Say we want to predict price, using an ML model. How would you build your features?

Based on the number of null values, what would you do with the last_review and reviews_per_month column?

X = airbnb.copy()

How will we deal with the categorical features?

# Recall
# OneHotEncoder()
X_cat = X.select_dtypes(include='object')
display(X_cat.head())
print(X_cat.nunique())
name host_name neighbourhood_group neighbourhood room_type last_review
0 Clean & quiet apt home by the park John Brooklyn Kensington Private room 2018-10-19
1 Skylit Midtown Castle Jennifer Manhattan Midtown Entire home/apt 2019-05-21
2 THE VILLAGE OF HARLEM....NEW YORK ! Elisabeth Manhattan Harlem Private room NaN
3 Cozy Entire Floor of Brownstone LisaRoxanne Brooklyn Clinton Hill Entire home/apt 2019-07-05
4 Entire Apt: Spacious Studio/Loft by central park Laura Manhattan East Harlem Entire home/apt 2018-11-19
name                   47905
host_name              11452
neighbourhood_group        5
neighbourhood            221
room_type                  3
last_review             1764
dtype: int64
X_num = X.select_dtypes(exclude='object')
X_num.head()
id host_id latitude longitude price minimum_nights number_of_reviews reviews_per_month calculated_host_listings_count availability_365
0 2539 2787 40.64749 -73.97237 149 1 9 0.21 6 365
1 2595 2845 40.75362 -73.98377 225 1 45 0.38 2 355
2 3647 4632 40.80902 -73.94190 150 3 0 NaN 1 365
3 3831 4869 40.68514 -73.95976 89 1 270 4.64 1 194
4 5022 7192 40.79851 -73.94399 80 10 9 0.10 1 0

Feature Transformation

What features do you think will cause the most problems if untransformed?

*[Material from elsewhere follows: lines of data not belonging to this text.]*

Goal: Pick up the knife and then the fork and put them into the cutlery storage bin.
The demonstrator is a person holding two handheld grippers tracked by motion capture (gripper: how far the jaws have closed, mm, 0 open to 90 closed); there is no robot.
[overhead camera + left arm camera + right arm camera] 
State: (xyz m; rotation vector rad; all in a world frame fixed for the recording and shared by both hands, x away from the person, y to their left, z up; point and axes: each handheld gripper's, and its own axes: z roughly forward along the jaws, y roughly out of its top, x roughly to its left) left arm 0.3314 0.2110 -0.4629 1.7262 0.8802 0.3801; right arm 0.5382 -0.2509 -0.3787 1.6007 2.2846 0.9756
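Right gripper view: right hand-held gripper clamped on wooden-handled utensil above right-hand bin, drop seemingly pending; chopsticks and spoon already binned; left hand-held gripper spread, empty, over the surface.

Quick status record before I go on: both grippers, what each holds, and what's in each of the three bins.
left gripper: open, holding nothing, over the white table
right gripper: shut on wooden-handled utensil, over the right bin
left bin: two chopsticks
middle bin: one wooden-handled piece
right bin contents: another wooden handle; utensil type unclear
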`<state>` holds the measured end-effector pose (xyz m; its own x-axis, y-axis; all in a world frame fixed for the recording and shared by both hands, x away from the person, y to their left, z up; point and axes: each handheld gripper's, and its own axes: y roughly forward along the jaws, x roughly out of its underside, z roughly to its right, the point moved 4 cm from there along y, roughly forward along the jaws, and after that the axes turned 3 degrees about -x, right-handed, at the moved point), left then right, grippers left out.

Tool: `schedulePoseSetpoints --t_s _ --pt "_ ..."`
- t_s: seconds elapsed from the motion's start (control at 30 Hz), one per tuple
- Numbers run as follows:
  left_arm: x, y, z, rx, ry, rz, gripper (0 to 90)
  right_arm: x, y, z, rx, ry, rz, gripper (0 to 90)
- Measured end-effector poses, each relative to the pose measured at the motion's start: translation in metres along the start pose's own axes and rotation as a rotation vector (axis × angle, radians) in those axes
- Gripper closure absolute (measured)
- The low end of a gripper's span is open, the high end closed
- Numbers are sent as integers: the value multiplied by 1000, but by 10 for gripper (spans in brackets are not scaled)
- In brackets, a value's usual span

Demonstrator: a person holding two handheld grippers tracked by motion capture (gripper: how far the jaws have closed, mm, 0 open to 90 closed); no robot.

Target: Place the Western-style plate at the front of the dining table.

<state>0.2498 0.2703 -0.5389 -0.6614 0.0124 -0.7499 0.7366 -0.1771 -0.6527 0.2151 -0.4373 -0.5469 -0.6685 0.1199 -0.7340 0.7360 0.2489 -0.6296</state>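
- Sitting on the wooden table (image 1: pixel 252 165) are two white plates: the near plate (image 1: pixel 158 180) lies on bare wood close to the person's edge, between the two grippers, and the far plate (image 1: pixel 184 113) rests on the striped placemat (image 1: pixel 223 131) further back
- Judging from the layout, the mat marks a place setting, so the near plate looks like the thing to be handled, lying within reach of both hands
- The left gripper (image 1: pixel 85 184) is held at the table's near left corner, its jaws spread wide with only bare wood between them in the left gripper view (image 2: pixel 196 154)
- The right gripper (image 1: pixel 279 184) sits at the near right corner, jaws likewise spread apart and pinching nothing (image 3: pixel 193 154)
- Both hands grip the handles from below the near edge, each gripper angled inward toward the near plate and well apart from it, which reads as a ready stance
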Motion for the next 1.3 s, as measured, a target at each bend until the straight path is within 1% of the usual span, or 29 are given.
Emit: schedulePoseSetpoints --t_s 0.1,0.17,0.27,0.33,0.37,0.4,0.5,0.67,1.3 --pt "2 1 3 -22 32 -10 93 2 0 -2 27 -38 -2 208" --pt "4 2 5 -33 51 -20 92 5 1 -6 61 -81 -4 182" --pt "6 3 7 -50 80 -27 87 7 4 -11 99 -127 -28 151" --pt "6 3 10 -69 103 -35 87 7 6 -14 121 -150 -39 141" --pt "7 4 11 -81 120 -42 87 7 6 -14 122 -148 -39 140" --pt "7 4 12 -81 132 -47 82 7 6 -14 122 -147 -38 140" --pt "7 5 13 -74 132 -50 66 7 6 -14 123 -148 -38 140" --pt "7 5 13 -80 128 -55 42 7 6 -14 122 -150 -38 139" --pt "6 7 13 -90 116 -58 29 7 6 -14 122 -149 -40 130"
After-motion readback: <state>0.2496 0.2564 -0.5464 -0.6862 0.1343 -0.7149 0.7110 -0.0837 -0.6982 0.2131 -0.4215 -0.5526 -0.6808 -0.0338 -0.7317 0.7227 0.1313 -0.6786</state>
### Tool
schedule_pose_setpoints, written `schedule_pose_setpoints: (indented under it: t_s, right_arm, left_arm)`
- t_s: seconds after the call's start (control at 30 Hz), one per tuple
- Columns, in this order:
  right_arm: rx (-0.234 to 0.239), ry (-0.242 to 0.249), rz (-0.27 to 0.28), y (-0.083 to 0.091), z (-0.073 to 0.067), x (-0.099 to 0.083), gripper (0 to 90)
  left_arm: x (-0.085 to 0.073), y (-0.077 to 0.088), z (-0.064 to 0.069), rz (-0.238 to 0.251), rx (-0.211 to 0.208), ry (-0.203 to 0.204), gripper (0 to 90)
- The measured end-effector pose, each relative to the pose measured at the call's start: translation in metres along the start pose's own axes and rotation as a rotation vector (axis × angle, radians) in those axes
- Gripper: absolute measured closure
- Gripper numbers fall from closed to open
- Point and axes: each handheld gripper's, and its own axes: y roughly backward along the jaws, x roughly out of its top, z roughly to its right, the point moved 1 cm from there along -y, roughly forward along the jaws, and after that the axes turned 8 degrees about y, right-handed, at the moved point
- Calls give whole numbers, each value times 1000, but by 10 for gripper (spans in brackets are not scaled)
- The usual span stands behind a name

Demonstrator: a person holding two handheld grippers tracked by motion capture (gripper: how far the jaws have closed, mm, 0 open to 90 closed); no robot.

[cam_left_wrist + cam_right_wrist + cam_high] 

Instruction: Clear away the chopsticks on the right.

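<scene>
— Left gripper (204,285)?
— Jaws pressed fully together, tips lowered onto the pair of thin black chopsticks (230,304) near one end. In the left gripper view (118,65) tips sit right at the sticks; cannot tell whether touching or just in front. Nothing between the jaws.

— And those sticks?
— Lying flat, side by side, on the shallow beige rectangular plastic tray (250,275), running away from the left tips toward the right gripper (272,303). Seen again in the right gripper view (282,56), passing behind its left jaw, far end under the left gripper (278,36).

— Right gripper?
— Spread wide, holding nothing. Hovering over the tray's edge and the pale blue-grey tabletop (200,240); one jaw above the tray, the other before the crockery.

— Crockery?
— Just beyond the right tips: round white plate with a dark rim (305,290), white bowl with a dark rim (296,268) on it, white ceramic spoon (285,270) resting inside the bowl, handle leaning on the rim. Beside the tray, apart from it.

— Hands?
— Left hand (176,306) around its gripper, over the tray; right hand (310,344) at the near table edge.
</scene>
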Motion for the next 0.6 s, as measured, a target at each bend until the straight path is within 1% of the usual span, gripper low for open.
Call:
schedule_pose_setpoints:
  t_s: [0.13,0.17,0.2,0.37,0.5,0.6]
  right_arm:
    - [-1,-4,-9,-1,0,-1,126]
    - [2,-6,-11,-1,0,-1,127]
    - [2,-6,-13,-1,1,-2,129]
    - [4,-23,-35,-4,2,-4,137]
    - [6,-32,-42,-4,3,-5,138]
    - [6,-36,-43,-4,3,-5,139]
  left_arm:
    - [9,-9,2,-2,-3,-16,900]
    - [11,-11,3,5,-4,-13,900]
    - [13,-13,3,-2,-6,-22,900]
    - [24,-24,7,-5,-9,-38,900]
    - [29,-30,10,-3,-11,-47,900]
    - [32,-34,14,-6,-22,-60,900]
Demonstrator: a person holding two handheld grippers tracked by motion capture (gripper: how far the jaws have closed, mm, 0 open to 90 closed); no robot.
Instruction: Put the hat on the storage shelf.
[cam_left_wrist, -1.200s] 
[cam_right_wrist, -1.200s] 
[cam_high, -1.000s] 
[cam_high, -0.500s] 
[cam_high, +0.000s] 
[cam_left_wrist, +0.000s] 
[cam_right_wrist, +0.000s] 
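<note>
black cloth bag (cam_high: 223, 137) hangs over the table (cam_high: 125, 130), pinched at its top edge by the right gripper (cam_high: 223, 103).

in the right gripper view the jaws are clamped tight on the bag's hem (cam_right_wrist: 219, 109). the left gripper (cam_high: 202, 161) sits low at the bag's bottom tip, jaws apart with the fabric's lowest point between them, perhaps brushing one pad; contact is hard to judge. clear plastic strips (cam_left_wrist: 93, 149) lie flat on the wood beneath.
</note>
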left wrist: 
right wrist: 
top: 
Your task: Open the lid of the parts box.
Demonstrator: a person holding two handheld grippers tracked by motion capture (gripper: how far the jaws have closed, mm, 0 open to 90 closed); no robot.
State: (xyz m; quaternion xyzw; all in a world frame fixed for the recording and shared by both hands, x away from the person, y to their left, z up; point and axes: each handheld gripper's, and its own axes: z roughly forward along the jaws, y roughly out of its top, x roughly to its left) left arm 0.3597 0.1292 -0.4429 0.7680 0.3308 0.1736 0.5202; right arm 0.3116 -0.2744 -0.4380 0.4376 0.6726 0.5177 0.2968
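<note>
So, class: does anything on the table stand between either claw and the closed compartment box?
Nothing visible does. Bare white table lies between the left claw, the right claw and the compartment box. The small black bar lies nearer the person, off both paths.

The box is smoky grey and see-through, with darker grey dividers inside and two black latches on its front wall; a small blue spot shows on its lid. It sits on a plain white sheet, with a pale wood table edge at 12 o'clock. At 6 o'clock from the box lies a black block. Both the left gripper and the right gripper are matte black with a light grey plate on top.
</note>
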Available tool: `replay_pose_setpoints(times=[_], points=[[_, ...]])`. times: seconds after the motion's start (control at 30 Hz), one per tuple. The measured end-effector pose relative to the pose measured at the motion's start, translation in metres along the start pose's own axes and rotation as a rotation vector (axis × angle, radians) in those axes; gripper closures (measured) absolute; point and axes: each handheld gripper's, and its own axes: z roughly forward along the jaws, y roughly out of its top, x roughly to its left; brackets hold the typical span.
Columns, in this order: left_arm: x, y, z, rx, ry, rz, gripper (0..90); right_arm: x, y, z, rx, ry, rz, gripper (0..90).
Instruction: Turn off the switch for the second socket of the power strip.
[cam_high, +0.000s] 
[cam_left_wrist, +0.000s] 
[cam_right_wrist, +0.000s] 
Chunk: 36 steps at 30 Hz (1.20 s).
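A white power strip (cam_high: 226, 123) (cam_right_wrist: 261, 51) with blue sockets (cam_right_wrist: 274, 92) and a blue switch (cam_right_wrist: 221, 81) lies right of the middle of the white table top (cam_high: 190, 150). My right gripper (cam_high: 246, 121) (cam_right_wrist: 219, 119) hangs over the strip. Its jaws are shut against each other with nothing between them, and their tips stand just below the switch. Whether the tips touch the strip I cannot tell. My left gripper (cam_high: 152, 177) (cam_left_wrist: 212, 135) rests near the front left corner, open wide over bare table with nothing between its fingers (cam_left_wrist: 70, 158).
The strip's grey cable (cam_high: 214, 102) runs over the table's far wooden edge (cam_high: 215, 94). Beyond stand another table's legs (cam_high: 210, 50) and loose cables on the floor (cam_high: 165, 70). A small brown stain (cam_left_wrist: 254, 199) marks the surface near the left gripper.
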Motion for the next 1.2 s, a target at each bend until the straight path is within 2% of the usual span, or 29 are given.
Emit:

Scale and Center all but the target variable, price

# Recall
# StandardScaler() df.pop()

Model Baseline

# Recall
# X_train, X_test, y_train, y_test = train_test_split(X, y, train_size=0.8, random_state=42)
# LinearRegression()
# r2_score()

try a model that captures non-linear relationships

# Recall
# RandomForestRegressor()

both of these results from the LinearRegression and RandomForest models should indicate something to you (think back to Model Selection and Validation)

Additional Strategies

After this first pass, what are some additional strategies to consider for improving the model?